- _YOUR TASK_
Go through the listing and retype each line exactly.

-------- DATASET EXTRACT

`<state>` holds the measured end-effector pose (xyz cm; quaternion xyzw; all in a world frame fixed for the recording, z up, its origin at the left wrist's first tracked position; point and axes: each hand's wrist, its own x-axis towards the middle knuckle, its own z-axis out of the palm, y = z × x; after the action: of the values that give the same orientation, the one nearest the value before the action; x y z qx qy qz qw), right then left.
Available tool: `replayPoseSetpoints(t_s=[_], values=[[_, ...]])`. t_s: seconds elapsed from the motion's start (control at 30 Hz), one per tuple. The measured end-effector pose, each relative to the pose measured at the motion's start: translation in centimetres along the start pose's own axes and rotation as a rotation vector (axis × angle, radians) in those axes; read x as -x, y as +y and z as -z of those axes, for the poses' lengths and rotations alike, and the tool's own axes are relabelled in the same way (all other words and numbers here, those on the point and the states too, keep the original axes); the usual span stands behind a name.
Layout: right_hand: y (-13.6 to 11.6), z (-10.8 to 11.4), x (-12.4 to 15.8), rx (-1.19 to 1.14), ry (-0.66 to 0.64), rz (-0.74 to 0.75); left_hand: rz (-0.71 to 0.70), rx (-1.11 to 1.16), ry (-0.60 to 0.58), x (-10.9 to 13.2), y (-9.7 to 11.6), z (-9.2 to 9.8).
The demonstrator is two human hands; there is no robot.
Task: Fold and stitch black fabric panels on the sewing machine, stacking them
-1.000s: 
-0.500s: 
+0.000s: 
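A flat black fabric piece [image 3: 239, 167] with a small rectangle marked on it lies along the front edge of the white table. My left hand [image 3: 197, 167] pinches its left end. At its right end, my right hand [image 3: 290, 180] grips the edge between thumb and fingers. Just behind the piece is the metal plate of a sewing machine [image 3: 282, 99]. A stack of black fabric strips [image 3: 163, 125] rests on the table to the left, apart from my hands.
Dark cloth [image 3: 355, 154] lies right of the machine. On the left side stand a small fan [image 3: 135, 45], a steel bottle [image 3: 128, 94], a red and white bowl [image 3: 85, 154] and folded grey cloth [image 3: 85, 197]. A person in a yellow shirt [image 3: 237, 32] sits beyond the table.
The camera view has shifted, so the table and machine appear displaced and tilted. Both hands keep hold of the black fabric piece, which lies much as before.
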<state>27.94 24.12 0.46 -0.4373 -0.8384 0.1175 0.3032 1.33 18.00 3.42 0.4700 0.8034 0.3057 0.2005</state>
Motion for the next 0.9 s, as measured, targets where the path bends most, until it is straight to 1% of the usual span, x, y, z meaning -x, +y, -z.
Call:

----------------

- _WRITTEN REPLY_
`<state>` holds the measured end-effector pose (xyz cm; quaternion xyzw; all in a world frame fixed for the recording, z up, its origin at the left wrist's first tracked position; point and axes: each hand's wrist, its own x-axis towards the middle knuckle, its own z-axis out of the palm, y = z × x; after the action: of the values that give the same orientation, the one nearest the value before the action; x y z qx qy qz qw), right then left.
Available tool: `replayPoseSetpoints(t_s=[_], values=[[_, ...]])`. t_s: seconds elapsed from the motion's start (control at 30 Hz), one per tuple. The measured end-effector pose, each relative to the pose measured at the motion's start: translation in centimetres along the start pose's own axes and rotation as a rotation vector (axis × angle, radians) in those axes; read x as -x, y as +y and z as -z of those axes, for the poses' lengths and rotations alike, and the tool's own axes are relabelled in the same way (all other words and numbers here, those on the point and the states too, keep the original axes); the usual span stands behind a name.
Layout: right_hand: y (-13.6 to 11.6), z (-10.8 to 11.4), x (-12.4 to 15.8), rx (-1.19 to 1.14), ry (-0.66 to 0.64), rz (-0.74 to 0.75); left_hand: rz (-0.71 to 0.70), rx (-1.11 to 1.16), ry (-0.60 to 0.58), x (-10.9 to 13.2), y (-9.7 to 11.6), z (-9.2 to 9.8).
The demonstrator is two human hands; there is no robot.
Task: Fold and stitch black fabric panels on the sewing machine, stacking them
-1.000s: 
-0.500s: 
+0.000s: 
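A flat black fabric piece [image 3: 239, 167] with a small rectangle marked on it lies along the front edge of the white table. My left hand [image 3: 197, 167] pinches its left end. At its right end, my right hand [image 3: 290, 180] grips the edge between thumb and fingers. Just behind the piece is the metal plate of a sewing machine [image 3: 282, 99]. A stack of black fabric strips [image 3: 163, 125] rests on the table to the left, apart from my hands.
Dark cloth [image 3: 355, 154] lies right of the machine. On the left side stand a small fan [image 3: 135, 45], a steel bottle [image 3: 128, 94], a red and white bowl [image 3: 85, 154] and folded grey cloth [image 3: 85, 197]. A person in a yellow shirt [image 3: 237, 32] sits beyond the table.
The camera view has shifted, so the table and machine appear displaced and tilted. Both hands keep hold of the black fabric piece, which lies much as before.
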<state>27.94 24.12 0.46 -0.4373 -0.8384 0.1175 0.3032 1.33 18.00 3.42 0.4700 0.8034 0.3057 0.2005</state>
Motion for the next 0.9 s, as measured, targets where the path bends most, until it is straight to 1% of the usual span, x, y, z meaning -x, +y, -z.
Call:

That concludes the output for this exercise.